The Philosophy of our Club is Always to:

  • Provide the Children of Newington the Opportunity to Play Soccer and Have Fun.
  • Promote the Sport of Soccer.
  • Develop a Positive Self-Image.
  • Develop a Sense of Pride Toward Our Community.
  • Develop Respect for Others.
  • Practice Good Sportsmanship.
  • Develop Good Training, Skills, and Health habits

SCN History

1956 - Clem Lemire First Director of Newington Parks and Recreation

Newington was one of the first small towns in Connecticut to actually have a P&R Director. The town/families wanted someone to maintain local parks/fields and promote activities so their children would have a place to play. The only organized league at the time in Newington was basketball. Bob Potter and Dale Reese worked for Travelers and Aetna respectively. They lived in the same neighborhood in Newington about 4 houses apart on Knollwood and Brentwood Road. One day Bob gave Dale a ride home from work and they started a conversation about the fact that there was no soccer in town. They had a desire to start organized soccer as both had 2 year old sons. Dale had played soccer in prep school at The Gunnery and Bob grew up on soccer in Scotland and had also played professional soccer on Long Island. When Bob Potter and Dale Reese approached Clem about starting a Youth Soccer program, he was all for it. As a fairly new director he was happy to do this since it “would be good to have soccer in town”. Very few high schools had soccer. Big schools had football, the smaller schools had soccer. No other surrounding towns had P&R soccer at this time. Soccer was played primarily in prep schools due to there English heritages and influences. Newington High School did have a soccer team at the time, though not very good and Clem thought this would be a great way to help improve the level of play once the kids got to High School. Evidently the Newington H.S. principal was the one who started soccer at the H.S. level as he was a former Springfield College player.
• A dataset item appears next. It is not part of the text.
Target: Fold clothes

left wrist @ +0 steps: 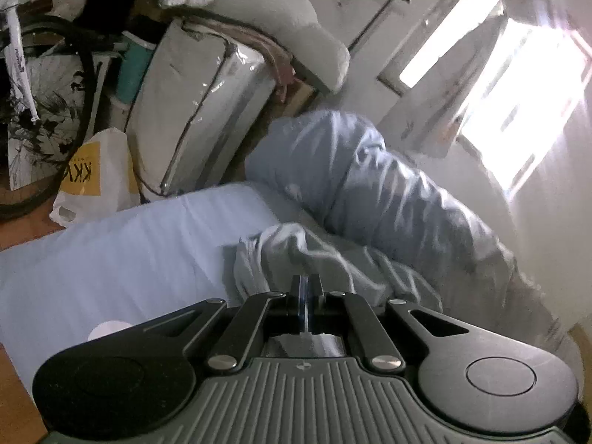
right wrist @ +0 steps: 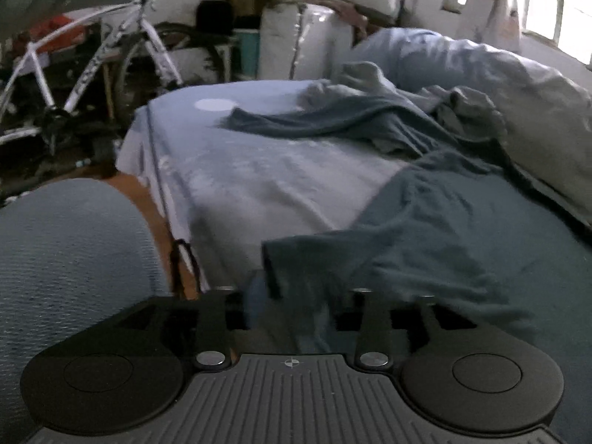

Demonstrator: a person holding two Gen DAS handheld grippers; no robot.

1960 First year of Newington Youth Soccer

The program was started with 4 teams - Rangers, Celtic and Rovers were named after three of Scotland’s top soccer teams But both Bob and Dale felt that one of the teams should be given an American name so they came up with Knights for the fourth team. Parks and Rec provided all of the soccer balls and initially converted old basketball jerseys into soccer jerseys to start. Bob wasn’t happy with the boys playing soccer in basketball jerseys and was soon able to get soccer jerseys from Germany. Ranging in age from 4-13, any boy up to the age of 13 could play as both Bob and Dale put their own sons on the field at 4. The program started with only 40 boys, but quickly grew. As it grew, ages were broken down into age groups. 
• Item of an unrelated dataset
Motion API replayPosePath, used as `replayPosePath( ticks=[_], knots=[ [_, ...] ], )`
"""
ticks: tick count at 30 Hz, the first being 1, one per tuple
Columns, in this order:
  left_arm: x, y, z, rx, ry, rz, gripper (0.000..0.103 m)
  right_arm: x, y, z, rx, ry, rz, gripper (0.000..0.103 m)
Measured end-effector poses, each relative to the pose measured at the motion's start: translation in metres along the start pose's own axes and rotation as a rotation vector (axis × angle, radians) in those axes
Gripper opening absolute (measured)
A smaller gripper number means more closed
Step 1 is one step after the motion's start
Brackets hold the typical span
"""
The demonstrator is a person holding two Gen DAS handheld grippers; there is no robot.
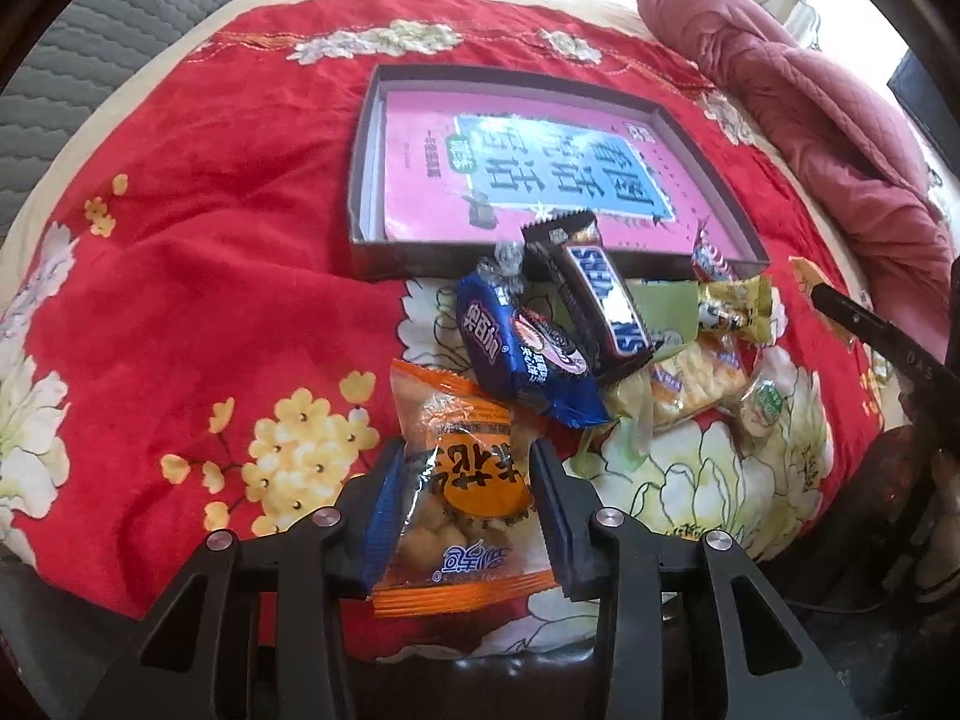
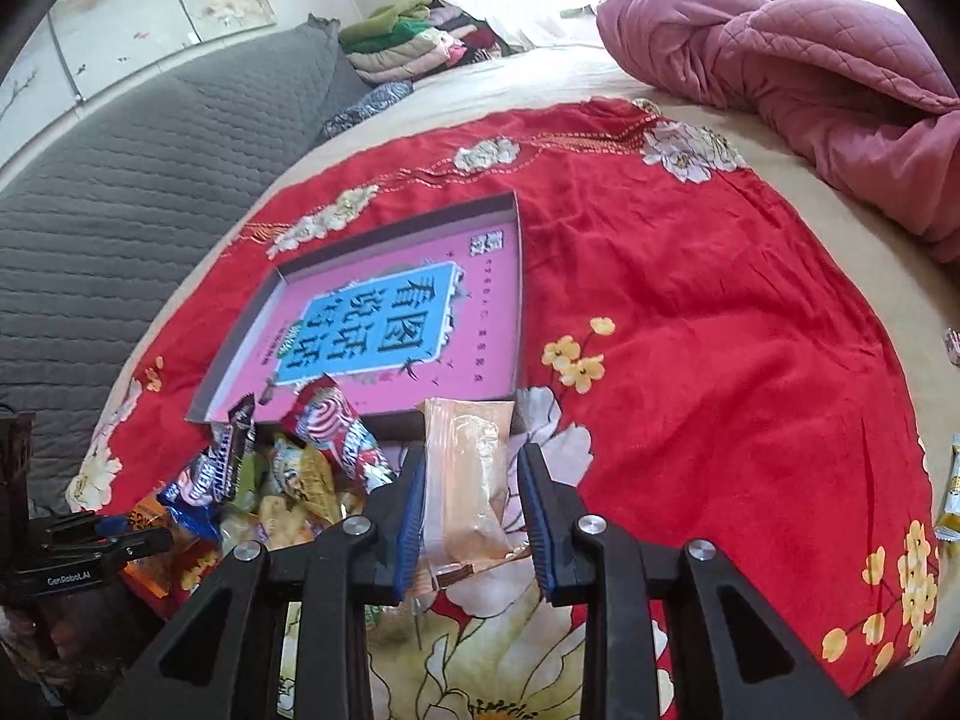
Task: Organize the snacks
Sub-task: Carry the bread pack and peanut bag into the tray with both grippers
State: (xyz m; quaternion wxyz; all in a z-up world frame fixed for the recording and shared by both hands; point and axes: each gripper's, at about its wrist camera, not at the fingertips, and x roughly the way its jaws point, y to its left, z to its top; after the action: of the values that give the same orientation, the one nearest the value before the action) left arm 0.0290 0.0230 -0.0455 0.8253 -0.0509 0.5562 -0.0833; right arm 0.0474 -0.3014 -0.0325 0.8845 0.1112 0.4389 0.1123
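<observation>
My left gripper (image 1: 462,468) is shut on an orange snack bag (image 1: 459,492) of round puffs, held over the red flowered cloth. My right gripper (image 2: 471,474) is shut on a pale peach wrapped pastry (image 2: 471,474). A pile of snacks lies before a shallow dark box (image 1: 384,261) with a pink book (image 1: 540,162) in it: a blue cookie pack (image 1: 516,348), a Snickers bar (image 1: 594,294), crackers (image 1: 696,384) and a yellow candy (image 1: 735,303). In the right wrist view the box (image 2: 240,336) is ahead to the left, and the pile (image 2: 282,480) lies at lower left.
A pink quilt (image 1: 798,114) lies bunched at the right of the bed, also in the right wrist view (image 2: 780,72). A grey quilted sofa back (image 2: 120,192) runs along the left. Folded clothes (image 2: 414,42) are stacked far back. Loose wrapped snacks (image 2: 951,492) lie at the right edge.
</observation>
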Motion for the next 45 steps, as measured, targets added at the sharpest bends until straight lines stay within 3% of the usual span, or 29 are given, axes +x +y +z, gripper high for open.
replayPosePath(
  ticks=[5, 15, 20, 26, 29, 45],
  knots=[
    [0.001, 0.002, 0.003, -0.014, 0.005, -0.001, 0.035, 0.001, 0.003, 0.001, -0.010, 0.001, 0.014, 0.030],
    [0.021, 0.009, 0.000, -0.011, 0.068, -0.104, 0.035, 0.005, 0.002, 0.000, -0.002, 0.009, 0.017, 0.030],
    [0.027, 0.009, 0.000, -0.001, 0.086, -0.123, 0.043, 0.006, 0.002, 0.000, -0.002, 0.013, 0.021, 0.030],
    [0.042, 0.015, -0.006, -0.030, 0.139, -0.152, 0.042, 0.008, 0.004, 0.001, -0.004, 0.009, 0.022, 0.030],
    [0.039, 0.015, -0.008, -0.019, 0.131, -0.146, 0.038, 0.008, 0.005, 0.001, -0.008, 0.002, 0.023, 0.030],
    [-0.009, 0.028, 0.012, -0.015, 0.040, -0.121, 0.038, 0.013, 0.020, 0.024, -0.012, -0.044, 0.055, 0.030]
  ],
)
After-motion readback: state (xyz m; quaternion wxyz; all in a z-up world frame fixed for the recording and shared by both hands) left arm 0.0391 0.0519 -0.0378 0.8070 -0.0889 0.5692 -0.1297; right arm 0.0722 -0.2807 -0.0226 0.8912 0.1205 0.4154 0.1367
Growth of Newington Youth Soccer

In 1963, Newington Parks and Recreation received national attention for their athletic programs as mentioned to Bob Potter Jr. by Clem Lemire. Working in downtown Hartford, both Bob and Dale came into contact with a lot of people from surrounding towns and always talked the program up. As a result, a lot of parents outside of Newington wanted their kids to play. But, it was decided to keep it limited to Newington residents knowing that it could cause problems. It was then that Bob Potter had offered to help others get their towns to form soccer programs. As this happened, informal inter town games started which eventually led to leagues. By starting the Newington program, it indirectly helped surrounding towns start there own soccer leagues.